▶ **PROBLEM DESCRIPTION**
Start at the line below containing "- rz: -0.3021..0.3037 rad" and stop at the line containing "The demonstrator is". Repeat every line of that stretch exactly, and nothing outside it.
──────── PROVIDED MATERIAL
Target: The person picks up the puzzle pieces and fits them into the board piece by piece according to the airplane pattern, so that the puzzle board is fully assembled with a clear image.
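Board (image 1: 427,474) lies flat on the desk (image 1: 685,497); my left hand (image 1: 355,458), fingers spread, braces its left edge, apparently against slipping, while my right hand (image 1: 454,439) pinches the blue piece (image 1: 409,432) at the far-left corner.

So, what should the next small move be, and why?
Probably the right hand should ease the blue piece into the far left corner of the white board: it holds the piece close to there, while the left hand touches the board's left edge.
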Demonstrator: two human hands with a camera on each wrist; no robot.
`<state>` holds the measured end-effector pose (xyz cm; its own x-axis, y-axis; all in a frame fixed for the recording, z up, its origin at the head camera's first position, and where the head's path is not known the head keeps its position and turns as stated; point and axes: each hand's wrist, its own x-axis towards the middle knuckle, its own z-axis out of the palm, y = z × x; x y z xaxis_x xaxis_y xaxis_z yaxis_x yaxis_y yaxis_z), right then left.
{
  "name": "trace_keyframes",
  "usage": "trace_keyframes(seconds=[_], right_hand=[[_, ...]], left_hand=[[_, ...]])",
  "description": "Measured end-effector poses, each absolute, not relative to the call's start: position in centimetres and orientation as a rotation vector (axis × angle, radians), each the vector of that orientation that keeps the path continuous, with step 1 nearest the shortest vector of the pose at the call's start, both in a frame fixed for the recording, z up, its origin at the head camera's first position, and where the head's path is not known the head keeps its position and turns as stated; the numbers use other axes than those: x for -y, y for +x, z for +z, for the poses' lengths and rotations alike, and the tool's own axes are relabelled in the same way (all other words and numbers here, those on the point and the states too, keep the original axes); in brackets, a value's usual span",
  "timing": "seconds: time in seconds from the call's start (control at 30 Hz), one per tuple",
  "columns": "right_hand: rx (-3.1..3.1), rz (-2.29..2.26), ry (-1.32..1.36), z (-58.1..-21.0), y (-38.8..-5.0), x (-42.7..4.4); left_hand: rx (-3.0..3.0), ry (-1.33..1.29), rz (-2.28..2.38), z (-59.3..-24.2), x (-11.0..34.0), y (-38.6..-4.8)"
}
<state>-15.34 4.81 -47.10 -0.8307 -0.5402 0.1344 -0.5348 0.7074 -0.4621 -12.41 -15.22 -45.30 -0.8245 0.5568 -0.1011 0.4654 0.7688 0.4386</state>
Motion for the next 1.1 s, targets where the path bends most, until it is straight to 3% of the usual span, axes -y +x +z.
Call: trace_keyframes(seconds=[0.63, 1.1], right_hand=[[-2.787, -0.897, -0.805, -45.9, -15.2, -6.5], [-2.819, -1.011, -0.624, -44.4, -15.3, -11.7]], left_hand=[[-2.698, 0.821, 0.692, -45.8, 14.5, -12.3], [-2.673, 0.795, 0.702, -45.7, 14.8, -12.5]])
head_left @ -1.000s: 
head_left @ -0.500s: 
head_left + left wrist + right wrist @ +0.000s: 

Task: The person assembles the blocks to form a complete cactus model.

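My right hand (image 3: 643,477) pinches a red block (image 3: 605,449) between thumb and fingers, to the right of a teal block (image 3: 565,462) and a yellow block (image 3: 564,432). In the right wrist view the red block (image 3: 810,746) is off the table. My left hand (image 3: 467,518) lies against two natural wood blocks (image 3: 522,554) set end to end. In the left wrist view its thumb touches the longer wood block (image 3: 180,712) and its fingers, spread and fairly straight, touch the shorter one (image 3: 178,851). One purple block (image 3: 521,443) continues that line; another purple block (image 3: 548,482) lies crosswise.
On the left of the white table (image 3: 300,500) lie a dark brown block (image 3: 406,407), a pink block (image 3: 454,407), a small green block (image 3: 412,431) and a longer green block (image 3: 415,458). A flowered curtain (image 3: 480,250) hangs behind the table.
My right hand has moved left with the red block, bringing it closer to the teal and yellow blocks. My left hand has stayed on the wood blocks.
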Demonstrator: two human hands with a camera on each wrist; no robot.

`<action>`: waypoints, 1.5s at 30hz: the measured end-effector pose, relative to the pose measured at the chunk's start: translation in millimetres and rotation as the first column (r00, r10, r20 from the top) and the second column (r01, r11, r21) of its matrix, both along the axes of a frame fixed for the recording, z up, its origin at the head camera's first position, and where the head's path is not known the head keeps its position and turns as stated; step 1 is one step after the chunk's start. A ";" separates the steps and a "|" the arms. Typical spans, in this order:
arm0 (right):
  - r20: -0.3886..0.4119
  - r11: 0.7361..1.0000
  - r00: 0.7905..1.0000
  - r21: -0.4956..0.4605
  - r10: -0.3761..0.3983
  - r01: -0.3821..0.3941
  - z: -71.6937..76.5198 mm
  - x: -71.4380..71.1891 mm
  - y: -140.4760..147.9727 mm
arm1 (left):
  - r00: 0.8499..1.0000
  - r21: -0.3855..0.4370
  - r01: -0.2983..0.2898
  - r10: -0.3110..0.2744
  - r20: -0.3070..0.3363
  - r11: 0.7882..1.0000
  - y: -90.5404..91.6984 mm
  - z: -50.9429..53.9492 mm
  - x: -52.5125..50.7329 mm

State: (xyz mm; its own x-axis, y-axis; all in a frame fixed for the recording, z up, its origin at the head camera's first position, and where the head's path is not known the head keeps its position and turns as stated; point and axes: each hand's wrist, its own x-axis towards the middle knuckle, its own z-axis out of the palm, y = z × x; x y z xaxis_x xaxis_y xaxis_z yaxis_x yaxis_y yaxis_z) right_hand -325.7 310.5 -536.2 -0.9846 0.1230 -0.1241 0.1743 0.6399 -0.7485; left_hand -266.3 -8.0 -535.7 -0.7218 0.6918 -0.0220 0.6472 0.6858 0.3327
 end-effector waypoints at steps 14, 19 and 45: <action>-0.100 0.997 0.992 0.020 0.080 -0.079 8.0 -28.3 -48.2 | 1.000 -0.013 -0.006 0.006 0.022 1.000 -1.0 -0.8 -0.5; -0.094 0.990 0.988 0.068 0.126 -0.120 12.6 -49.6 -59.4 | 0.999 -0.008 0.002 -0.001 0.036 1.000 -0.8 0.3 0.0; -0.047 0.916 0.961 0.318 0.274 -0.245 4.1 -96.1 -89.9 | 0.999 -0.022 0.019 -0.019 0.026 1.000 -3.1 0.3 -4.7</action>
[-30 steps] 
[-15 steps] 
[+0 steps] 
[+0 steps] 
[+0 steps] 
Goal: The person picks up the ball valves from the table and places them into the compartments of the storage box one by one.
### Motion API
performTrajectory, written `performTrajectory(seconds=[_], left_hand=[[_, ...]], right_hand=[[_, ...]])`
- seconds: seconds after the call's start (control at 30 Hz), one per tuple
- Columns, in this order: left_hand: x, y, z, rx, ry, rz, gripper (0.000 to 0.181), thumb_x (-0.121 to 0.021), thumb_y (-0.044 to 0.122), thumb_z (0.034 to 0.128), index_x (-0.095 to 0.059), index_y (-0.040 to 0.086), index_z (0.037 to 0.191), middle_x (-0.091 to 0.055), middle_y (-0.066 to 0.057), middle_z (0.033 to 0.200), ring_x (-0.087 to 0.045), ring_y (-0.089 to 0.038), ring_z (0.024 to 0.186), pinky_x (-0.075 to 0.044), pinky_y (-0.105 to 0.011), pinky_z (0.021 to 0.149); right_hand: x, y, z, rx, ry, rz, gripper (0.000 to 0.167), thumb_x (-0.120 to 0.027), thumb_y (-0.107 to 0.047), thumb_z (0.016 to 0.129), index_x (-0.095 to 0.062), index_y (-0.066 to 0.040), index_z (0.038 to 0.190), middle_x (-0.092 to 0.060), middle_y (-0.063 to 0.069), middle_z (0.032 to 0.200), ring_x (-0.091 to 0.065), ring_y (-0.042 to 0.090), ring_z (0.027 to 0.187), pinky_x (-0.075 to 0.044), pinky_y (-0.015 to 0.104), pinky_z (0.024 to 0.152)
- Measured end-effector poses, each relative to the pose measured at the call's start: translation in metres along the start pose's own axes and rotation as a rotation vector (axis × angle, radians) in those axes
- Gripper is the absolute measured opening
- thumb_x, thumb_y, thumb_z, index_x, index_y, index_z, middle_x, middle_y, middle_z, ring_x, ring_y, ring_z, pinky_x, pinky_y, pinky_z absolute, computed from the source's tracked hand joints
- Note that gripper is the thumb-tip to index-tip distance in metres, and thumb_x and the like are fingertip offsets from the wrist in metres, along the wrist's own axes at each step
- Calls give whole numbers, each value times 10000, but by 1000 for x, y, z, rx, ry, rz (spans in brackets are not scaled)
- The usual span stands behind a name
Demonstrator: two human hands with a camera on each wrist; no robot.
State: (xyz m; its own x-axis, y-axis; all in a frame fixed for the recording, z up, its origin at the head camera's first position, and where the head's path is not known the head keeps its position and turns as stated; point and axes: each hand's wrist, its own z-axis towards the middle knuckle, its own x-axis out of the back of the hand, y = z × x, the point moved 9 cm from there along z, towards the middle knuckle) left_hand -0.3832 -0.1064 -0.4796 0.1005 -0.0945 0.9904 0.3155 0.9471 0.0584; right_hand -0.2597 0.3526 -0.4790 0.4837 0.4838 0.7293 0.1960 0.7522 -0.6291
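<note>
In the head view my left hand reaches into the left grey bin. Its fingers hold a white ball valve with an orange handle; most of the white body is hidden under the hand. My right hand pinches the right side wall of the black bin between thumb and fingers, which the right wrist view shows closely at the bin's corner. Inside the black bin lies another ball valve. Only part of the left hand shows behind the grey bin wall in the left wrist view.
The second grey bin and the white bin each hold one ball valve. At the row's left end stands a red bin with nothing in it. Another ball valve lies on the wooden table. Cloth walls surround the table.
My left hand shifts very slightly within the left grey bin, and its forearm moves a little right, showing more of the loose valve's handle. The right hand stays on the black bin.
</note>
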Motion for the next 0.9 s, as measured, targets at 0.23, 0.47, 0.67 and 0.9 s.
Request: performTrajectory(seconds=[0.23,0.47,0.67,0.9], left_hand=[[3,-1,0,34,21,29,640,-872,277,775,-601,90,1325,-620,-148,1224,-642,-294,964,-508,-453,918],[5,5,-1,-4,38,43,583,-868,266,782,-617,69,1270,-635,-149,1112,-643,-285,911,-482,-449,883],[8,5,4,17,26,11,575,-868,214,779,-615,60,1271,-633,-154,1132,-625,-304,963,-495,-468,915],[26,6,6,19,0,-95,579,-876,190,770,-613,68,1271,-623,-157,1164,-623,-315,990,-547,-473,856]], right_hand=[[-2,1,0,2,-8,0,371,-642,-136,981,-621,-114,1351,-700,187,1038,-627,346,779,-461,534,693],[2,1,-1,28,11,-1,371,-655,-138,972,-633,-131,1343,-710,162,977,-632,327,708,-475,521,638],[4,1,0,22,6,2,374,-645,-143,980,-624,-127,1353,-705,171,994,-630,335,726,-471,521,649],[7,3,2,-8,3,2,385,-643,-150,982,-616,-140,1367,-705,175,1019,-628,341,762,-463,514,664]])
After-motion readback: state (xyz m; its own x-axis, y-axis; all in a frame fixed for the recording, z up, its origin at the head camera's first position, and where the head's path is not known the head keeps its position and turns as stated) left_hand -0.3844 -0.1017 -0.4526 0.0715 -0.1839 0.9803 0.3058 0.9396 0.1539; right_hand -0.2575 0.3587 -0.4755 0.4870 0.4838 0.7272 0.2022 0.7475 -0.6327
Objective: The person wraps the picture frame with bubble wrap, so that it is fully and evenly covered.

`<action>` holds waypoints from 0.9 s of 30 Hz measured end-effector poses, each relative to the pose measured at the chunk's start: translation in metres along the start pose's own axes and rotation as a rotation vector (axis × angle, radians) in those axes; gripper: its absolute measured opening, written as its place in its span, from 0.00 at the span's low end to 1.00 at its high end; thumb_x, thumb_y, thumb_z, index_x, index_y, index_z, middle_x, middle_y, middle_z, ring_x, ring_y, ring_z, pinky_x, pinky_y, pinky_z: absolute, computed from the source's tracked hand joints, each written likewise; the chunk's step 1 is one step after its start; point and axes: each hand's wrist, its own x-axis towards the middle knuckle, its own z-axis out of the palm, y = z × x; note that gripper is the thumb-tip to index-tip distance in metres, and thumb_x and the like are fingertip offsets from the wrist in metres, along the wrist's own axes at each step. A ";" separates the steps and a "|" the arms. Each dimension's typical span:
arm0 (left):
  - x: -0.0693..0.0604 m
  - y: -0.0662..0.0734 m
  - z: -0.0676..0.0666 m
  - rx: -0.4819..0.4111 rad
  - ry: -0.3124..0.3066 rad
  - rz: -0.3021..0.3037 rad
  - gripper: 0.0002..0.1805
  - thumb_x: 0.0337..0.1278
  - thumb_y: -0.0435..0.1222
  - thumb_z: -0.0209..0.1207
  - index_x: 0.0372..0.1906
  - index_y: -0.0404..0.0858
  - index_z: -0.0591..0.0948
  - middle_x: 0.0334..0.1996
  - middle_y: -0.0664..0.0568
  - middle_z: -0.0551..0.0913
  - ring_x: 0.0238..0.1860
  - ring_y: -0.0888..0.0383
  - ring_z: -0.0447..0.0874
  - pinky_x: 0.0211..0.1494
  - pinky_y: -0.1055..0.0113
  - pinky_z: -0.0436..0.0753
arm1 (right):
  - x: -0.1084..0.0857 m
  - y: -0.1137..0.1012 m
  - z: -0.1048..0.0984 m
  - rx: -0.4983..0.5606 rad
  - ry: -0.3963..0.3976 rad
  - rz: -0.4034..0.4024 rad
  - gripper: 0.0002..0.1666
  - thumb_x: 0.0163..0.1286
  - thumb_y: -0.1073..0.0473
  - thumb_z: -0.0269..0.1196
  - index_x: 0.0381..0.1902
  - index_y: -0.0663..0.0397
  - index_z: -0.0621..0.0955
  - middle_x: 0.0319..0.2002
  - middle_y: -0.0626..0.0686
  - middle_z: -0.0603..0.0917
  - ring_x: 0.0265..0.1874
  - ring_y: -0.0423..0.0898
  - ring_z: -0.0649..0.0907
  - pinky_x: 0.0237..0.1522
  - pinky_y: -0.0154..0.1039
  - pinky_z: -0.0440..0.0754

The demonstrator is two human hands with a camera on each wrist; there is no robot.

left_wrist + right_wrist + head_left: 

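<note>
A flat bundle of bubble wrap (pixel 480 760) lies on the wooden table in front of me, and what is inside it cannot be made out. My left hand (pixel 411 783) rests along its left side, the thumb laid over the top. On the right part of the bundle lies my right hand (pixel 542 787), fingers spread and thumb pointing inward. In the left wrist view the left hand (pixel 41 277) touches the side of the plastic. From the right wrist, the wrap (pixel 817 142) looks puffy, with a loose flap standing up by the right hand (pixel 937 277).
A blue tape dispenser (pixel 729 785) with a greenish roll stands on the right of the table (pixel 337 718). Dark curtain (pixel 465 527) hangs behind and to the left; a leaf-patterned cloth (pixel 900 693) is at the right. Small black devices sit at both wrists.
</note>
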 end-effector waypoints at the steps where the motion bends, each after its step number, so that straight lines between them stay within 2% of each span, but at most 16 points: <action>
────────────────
▶ **TASK SOLUTION**
  - rz: -0.3021..0.3037 rad
  - gripper: 0.0002..0.1805
  - thumb_x: 0.0337..0.1278
  - thumb_y: -0.0435..0.1222
  - thumb_z: -0.0209..0.1207
  - index_x: 0.0372..0.1906
  - index_y: -0.0404..0.0858
  - index_z: -0.0591..0.0948
  - middle_x: 0.0334..0.1996
  - middle_y: -0.0664..0.0568
  - middle_z: -0.0551..0.0913
  - ring_x: 0.0238..0.1860
  - ring_y: -0.0888..0.0383
  - ring_z: -0.0447..0.0874
  - pinky_x: 0.0211..0.1494
  - pinky_y: -0.1055..0.0113
  - pinky_z: -0.0436..0.0753
arm1 (right):
  - x: -0.1084..0.0857 m
  - y: -0.1137..0.1012 m
  - z: -0.1048..0.0984 m
  - rx: -0.4983..0.5606 rad
  - ry: -0.3963..0.3976 rad
  - rz: -0.4034..0.4024 rad
  - gripper: 0.0002..0.1666
  - thumb_x: 0.0163..0.1286
  - thumb_y: -0.1073..0.0473
  - thumb_z: -0.0269..0.1196
  - index_x: 0.0381..0.1902
  - index_y: -0.0663..0.0397
  - index_z: -0.0621..0.0955
  - middle_x: 0.0319..0.2002
  - middle_y: -0.0626..0.0686
  - middle_z: -0.0603..0.0917
  - ring_x: 0.0265..0.1874
  - ring_y: -0.0423..0.0898
  - ring_z: -0.0649..0.0907
  - pinky_x: 0.0237..0.1522
  - pinky_y: -0.0154..0.1039
  - pinky_z: -0.0440..0.0754

The demonstrator is two human hands with a camera on each wrist; there is no robot.

Nothing more is needed to finish the exercise.